La première délégation, celle du Réseau des Instances Africaines de Régulation de la Communication (RIARC), était conduite par son président, Me René Bourgoin. Elle a été suivie par la mission de l’Union africaine, dirigée par l’ambassadeur Calixte Aristide Mbari. L’objectif de ces audiences était clair : passer au crible l’architecture organisationnelle du scrutin. Accompagnés du Directeur général des élections, les responsables de la CENA ont exposé les détails logistiques, les réformes électorales récentes, ainsi que les mécanismes de financement des partis politiques. Au sortir de ces échanges, le ton est à l’optimisme. Les émissaires internationaux n’ont pas caché leur satisfaction face à la rigueur des procédures présentées.

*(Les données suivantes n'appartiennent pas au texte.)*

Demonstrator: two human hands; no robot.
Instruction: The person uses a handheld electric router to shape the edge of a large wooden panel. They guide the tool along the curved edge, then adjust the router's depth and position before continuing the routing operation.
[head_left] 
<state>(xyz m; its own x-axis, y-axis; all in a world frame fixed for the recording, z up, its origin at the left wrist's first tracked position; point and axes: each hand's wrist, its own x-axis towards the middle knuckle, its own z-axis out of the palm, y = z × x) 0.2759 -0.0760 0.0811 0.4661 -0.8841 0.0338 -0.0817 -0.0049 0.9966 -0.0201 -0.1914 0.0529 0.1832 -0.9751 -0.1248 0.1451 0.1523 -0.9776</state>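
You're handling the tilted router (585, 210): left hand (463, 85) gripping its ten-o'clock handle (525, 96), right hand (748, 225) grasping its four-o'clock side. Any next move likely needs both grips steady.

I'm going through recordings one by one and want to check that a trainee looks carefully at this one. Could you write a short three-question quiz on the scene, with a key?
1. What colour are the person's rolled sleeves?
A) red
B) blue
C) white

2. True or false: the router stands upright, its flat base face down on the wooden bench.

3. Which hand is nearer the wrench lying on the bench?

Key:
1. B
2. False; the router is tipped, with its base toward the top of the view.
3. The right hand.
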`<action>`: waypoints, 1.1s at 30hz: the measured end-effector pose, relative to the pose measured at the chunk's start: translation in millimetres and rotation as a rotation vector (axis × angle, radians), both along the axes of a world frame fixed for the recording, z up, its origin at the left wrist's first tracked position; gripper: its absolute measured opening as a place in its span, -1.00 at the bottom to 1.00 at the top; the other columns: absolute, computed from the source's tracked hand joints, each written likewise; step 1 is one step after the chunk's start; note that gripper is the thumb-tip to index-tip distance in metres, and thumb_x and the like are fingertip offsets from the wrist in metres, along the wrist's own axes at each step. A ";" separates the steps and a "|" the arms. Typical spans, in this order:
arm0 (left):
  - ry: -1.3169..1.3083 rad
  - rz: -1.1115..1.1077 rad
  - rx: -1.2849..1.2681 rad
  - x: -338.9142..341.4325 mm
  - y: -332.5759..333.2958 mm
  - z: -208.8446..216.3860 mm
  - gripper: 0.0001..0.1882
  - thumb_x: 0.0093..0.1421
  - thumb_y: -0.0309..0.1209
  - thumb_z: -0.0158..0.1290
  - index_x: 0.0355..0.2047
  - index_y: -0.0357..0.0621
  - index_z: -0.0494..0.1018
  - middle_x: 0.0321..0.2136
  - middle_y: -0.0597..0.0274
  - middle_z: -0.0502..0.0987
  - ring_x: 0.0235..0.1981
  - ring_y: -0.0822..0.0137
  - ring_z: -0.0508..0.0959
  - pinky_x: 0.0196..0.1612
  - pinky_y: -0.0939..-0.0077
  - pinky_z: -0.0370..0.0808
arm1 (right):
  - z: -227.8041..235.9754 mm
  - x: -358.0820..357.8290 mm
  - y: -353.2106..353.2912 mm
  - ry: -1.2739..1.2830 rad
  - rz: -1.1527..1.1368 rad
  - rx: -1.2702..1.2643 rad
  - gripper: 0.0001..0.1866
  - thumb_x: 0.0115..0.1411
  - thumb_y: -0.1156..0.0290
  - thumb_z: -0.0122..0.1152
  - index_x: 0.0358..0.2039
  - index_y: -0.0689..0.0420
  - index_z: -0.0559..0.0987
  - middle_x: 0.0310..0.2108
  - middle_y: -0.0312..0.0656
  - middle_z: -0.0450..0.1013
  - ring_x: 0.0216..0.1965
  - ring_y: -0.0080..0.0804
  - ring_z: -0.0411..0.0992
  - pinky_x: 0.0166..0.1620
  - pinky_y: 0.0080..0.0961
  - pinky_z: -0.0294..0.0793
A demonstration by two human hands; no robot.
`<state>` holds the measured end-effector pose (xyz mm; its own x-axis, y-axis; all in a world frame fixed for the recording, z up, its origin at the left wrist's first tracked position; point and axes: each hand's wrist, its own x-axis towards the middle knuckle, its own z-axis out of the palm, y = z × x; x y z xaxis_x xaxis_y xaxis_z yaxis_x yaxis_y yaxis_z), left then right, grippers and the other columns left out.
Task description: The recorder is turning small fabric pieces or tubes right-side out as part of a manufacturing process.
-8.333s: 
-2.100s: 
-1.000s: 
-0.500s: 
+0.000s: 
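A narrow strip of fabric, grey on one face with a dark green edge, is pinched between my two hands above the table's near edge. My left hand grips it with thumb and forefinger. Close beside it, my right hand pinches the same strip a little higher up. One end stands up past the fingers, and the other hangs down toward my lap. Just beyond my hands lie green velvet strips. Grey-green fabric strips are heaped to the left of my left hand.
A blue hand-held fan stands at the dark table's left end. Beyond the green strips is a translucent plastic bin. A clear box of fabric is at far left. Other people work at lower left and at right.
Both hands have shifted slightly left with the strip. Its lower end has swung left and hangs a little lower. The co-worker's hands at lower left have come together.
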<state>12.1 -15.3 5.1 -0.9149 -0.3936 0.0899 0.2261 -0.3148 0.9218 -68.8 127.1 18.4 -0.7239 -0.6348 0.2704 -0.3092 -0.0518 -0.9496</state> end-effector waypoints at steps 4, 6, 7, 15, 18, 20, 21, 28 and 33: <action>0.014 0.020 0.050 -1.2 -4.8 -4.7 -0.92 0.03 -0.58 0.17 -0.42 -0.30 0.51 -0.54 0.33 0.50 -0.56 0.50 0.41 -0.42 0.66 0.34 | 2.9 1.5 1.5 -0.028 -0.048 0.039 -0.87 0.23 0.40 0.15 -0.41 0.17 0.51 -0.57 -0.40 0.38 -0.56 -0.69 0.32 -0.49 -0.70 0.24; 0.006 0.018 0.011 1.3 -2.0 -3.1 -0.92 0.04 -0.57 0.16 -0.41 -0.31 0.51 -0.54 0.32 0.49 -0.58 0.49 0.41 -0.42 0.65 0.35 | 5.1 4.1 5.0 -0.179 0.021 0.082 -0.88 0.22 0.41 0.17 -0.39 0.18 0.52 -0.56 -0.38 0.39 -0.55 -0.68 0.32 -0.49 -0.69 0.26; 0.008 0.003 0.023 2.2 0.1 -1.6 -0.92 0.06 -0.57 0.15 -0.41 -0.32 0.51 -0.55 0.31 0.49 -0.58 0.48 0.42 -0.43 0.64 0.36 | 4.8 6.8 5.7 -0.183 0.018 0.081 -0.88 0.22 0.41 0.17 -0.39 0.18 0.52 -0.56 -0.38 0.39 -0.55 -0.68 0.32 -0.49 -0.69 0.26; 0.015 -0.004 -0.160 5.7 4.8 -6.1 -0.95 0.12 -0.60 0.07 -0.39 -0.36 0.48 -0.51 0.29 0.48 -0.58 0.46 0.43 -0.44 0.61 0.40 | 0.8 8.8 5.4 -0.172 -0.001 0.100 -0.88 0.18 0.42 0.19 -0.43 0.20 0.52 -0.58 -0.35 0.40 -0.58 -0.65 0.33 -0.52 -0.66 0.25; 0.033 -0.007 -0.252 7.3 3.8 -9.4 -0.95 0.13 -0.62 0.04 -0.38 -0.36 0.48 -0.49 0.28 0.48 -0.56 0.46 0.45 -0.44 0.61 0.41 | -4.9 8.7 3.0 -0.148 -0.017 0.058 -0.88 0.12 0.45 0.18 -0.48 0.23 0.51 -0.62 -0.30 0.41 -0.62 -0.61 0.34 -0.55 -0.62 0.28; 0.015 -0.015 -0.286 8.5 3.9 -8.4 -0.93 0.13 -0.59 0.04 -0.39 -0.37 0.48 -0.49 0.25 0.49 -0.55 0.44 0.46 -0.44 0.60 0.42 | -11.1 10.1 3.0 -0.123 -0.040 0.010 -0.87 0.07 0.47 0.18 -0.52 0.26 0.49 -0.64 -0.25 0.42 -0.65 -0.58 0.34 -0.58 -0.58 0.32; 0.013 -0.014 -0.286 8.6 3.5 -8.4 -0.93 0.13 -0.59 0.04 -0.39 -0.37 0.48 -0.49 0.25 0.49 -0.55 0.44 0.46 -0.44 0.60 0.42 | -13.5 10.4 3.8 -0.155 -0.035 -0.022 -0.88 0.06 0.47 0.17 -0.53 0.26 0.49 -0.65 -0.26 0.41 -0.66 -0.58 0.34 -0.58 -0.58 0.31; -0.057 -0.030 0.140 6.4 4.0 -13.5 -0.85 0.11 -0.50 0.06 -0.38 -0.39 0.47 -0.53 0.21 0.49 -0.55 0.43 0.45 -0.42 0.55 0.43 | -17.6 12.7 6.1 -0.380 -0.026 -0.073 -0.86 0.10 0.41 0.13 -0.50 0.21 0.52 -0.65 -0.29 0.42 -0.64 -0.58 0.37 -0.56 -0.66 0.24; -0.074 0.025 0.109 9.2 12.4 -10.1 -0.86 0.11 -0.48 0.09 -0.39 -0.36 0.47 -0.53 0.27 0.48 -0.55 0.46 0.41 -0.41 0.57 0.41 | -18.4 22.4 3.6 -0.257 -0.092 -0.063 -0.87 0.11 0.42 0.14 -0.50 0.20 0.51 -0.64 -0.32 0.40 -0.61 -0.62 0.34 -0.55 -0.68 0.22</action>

Pour l’UA comme pour le RIARC, deux points essentiels se dégagent : La transparence des étapes pré-électorales et l’apaisement du climat politique entourant l’organisation de ces élections générales.
Ces visites marquent une étape décisive pour la crédibilité du scrutin. En ouvrant ses portes aux instances régionales et continentales, la CENA réaffirme sa volonté de garantir un vote régulier et transparent, conforme aux standards démocratiques en vigueur sur le continent.